> ACTION ITEM: Starting with the line containing "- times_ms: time" and going on through the line containing "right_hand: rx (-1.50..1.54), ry", return the lines of the data below exactly, and only those.

> INFORMATION:
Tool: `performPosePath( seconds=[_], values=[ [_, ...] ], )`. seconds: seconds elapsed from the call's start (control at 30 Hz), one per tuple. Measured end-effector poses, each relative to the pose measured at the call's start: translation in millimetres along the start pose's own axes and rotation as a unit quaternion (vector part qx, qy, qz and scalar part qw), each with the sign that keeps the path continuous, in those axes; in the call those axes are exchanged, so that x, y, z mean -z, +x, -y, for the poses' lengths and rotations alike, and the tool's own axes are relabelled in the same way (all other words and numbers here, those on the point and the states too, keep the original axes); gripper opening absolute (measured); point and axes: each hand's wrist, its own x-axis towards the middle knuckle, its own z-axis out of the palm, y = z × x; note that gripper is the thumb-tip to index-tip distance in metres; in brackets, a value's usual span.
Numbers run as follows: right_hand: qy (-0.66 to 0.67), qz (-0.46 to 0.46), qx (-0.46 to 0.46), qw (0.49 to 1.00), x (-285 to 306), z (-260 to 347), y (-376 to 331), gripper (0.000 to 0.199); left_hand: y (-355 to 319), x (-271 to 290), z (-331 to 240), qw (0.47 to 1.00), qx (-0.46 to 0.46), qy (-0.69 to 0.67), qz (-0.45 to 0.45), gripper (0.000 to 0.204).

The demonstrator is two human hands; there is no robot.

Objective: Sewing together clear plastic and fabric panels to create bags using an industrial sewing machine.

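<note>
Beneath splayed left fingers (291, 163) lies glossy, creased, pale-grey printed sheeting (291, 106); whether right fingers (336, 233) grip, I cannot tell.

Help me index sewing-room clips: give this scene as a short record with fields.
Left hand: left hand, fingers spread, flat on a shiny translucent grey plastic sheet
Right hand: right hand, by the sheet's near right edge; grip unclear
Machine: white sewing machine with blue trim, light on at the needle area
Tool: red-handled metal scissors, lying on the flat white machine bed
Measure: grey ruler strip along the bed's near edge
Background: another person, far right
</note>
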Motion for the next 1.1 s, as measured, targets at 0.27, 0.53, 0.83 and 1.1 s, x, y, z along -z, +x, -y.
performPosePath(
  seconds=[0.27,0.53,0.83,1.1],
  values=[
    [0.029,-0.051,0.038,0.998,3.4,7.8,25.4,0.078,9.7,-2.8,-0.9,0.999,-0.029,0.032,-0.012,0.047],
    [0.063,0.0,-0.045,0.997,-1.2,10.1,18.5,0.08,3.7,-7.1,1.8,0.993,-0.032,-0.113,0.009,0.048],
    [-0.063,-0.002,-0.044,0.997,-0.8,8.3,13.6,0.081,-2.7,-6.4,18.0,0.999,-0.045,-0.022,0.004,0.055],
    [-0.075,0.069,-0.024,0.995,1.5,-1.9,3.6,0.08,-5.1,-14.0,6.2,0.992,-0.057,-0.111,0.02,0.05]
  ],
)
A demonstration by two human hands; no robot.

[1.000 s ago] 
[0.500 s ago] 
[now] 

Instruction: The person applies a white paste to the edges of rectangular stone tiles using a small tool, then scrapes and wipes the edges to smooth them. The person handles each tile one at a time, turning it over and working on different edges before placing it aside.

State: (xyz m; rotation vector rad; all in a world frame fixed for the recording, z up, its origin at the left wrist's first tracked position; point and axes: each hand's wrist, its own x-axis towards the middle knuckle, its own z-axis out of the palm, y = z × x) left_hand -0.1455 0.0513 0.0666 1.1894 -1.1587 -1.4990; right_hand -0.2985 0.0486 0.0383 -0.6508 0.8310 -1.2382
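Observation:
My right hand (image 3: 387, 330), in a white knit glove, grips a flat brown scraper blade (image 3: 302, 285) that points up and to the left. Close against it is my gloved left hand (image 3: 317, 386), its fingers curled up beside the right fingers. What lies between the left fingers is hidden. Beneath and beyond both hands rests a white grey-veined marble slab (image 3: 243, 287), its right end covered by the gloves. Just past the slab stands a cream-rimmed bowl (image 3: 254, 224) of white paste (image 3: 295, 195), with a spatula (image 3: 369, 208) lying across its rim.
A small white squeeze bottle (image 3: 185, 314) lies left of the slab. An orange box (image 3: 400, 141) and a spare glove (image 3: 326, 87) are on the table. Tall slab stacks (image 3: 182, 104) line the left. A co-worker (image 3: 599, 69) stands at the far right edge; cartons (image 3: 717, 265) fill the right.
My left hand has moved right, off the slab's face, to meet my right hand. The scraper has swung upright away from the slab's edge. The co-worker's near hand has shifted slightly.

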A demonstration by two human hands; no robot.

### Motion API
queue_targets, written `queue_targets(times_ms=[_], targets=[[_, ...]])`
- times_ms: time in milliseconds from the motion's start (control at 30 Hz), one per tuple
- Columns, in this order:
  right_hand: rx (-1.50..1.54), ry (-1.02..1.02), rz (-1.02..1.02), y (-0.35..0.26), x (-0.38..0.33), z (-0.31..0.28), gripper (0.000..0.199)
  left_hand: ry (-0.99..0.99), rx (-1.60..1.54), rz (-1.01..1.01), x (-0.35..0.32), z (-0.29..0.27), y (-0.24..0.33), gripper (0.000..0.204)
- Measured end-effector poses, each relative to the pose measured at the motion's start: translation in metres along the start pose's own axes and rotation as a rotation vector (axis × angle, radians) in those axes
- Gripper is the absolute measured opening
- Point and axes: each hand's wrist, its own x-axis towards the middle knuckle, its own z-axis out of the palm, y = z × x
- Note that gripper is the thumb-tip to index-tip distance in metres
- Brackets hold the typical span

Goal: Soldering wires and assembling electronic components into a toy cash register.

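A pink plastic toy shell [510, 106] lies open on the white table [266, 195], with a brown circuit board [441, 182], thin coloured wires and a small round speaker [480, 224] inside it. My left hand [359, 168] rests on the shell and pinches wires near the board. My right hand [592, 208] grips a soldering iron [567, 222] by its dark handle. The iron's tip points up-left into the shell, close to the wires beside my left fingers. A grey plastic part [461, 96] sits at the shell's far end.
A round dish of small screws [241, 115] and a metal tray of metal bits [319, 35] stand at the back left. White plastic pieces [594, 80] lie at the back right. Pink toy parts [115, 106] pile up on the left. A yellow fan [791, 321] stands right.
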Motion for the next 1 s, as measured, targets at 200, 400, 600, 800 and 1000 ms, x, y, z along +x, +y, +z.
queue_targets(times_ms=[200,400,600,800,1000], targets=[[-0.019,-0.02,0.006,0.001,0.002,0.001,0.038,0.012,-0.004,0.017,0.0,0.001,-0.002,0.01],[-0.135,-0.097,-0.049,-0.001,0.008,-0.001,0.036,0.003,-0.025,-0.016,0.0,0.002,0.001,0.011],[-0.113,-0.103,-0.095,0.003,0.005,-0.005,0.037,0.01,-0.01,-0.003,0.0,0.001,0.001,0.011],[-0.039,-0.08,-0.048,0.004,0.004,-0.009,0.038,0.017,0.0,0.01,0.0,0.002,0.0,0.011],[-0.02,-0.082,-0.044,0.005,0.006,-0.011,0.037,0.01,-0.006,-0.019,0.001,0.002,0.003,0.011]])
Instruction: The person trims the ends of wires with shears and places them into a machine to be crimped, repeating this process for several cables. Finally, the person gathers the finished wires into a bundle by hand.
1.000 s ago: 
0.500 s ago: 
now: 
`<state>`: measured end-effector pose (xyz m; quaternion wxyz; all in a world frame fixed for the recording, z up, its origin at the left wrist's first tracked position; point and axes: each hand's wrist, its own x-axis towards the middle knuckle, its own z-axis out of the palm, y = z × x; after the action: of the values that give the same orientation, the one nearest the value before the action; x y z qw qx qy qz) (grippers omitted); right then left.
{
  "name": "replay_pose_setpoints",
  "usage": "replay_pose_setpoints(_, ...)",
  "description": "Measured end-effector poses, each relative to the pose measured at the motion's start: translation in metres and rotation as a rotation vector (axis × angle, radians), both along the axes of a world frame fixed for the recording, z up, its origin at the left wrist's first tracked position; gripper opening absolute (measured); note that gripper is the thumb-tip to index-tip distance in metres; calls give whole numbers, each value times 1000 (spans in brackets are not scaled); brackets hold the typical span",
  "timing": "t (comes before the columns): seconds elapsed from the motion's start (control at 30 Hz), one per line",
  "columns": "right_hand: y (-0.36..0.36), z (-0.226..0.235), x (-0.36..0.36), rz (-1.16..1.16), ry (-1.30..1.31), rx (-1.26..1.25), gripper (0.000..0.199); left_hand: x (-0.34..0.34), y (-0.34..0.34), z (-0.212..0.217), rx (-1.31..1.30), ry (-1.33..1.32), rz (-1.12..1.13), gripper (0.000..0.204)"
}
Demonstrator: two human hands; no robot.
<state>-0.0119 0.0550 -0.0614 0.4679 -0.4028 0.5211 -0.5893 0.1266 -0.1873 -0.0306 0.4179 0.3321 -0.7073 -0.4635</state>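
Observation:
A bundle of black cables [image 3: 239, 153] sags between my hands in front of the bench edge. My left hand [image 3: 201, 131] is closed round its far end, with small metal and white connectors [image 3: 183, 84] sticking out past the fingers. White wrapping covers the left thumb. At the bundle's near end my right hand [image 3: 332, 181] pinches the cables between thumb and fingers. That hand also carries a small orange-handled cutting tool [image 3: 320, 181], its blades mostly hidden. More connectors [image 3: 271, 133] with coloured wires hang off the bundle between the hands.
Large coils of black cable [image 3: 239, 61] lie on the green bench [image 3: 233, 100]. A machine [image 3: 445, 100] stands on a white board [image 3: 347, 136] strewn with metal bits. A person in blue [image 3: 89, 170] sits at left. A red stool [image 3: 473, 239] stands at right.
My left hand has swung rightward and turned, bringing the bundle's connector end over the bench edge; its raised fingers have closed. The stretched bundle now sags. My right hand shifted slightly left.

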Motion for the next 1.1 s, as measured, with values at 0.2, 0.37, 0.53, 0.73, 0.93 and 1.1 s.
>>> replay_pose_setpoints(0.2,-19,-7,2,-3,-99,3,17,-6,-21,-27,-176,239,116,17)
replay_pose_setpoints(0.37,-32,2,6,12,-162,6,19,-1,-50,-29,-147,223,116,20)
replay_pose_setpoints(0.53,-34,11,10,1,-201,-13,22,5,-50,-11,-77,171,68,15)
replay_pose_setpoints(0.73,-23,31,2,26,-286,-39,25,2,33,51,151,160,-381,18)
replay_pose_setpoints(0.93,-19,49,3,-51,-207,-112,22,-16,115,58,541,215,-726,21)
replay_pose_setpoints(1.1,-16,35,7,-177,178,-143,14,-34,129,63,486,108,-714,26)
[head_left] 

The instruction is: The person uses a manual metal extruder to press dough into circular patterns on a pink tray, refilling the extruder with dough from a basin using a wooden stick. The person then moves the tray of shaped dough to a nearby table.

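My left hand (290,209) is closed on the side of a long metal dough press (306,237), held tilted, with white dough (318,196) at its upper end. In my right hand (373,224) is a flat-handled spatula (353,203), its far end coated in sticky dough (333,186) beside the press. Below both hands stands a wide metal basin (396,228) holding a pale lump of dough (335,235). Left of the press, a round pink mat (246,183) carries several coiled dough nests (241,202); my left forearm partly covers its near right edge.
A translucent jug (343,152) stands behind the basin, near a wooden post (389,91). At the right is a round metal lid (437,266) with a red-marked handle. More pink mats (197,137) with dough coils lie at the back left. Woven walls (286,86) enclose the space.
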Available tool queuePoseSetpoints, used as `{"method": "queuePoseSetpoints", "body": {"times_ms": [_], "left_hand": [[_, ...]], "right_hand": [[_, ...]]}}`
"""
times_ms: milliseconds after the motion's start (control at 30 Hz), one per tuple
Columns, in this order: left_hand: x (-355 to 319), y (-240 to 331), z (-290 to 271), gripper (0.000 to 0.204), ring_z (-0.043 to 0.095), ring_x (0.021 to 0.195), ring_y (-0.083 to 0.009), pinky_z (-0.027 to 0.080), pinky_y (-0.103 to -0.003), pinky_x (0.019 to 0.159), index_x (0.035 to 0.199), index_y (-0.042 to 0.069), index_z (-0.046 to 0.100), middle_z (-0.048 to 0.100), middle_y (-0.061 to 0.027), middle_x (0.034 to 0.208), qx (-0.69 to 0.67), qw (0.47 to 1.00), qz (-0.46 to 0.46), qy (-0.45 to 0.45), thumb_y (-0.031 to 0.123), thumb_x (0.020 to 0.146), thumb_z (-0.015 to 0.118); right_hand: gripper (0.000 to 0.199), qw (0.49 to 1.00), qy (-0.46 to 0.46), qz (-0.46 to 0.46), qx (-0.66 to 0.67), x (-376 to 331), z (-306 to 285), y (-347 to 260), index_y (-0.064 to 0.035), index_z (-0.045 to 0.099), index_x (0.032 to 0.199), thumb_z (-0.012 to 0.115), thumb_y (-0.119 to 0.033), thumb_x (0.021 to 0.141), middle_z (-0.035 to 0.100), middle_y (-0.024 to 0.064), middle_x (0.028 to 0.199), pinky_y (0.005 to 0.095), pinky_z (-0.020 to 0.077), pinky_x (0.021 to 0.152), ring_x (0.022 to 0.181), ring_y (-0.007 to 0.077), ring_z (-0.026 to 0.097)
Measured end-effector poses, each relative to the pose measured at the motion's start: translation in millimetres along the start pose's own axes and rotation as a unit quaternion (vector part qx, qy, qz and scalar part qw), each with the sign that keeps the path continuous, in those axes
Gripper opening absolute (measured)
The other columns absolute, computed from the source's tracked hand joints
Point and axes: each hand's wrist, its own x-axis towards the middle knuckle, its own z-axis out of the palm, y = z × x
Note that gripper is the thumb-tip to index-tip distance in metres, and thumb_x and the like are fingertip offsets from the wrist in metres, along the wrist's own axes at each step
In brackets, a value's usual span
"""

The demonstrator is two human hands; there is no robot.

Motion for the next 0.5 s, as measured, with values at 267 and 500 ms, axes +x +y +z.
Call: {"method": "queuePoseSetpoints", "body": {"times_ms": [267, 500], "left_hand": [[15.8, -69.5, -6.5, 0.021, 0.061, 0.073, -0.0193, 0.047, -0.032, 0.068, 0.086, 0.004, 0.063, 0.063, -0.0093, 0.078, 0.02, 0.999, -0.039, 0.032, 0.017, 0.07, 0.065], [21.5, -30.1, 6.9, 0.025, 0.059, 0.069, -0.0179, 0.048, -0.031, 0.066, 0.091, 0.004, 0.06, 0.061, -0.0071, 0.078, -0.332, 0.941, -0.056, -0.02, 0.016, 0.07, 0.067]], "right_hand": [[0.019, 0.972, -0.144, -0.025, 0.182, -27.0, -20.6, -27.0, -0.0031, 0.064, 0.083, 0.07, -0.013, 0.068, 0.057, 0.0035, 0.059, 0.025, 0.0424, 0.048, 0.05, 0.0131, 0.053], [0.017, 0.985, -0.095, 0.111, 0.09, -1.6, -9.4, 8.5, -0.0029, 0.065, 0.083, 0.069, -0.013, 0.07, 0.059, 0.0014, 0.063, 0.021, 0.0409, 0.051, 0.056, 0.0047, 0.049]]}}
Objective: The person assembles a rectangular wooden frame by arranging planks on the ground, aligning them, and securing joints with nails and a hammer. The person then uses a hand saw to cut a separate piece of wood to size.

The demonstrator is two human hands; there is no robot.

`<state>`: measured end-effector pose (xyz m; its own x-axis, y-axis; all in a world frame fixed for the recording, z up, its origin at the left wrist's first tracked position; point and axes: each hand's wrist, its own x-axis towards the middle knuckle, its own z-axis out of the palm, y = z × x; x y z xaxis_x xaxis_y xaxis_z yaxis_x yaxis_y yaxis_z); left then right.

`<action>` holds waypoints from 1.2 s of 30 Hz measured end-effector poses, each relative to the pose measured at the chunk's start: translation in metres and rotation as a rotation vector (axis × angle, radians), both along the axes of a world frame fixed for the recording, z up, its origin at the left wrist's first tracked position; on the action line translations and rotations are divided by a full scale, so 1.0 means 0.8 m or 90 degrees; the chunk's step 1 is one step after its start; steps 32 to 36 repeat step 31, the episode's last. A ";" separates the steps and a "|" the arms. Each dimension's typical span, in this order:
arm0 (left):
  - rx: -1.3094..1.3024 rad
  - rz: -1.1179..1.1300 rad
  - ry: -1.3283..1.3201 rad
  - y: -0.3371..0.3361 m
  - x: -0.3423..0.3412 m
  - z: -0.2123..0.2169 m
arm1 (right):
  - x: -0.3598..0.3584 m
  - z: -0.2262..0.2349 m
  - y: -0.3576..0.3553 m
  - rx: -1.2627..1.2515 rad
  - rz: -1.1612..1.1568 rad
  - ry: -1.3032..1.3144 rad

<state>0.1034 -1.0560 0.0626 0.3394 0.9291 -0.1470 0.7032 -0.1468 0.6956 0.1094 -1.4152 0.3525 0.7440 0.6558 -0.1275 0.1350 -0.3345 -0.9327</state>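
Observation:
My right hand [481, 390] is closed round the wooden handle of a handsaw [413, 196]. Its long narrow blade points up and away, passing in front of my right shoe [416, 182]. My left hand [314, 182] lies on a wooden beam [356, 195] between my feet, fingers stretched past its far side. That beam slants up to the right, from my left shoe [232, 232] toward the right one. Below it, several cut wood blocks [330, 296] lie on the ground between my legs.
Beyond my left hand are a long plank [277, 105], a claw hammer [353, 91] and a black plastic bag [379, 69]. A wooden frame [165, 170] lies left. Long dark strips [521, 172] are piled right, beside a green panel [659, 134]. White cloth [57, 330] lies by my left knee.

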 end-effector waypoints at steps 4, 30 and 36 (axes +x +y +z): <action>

> WRITTEN RESPONSE:
- times_ms: time in milliseconds from the motion's start (control at 30 Hz), one per tuple
- Columns, in this order:
  right_hand: rx (-1.50..1.54), ry (-1.02..1.02), rz (-1.02..1.02), y (-0.35..0.26), x (-0.38..0.33), z (-0.31..0.28), gripper (0.000..0.199)

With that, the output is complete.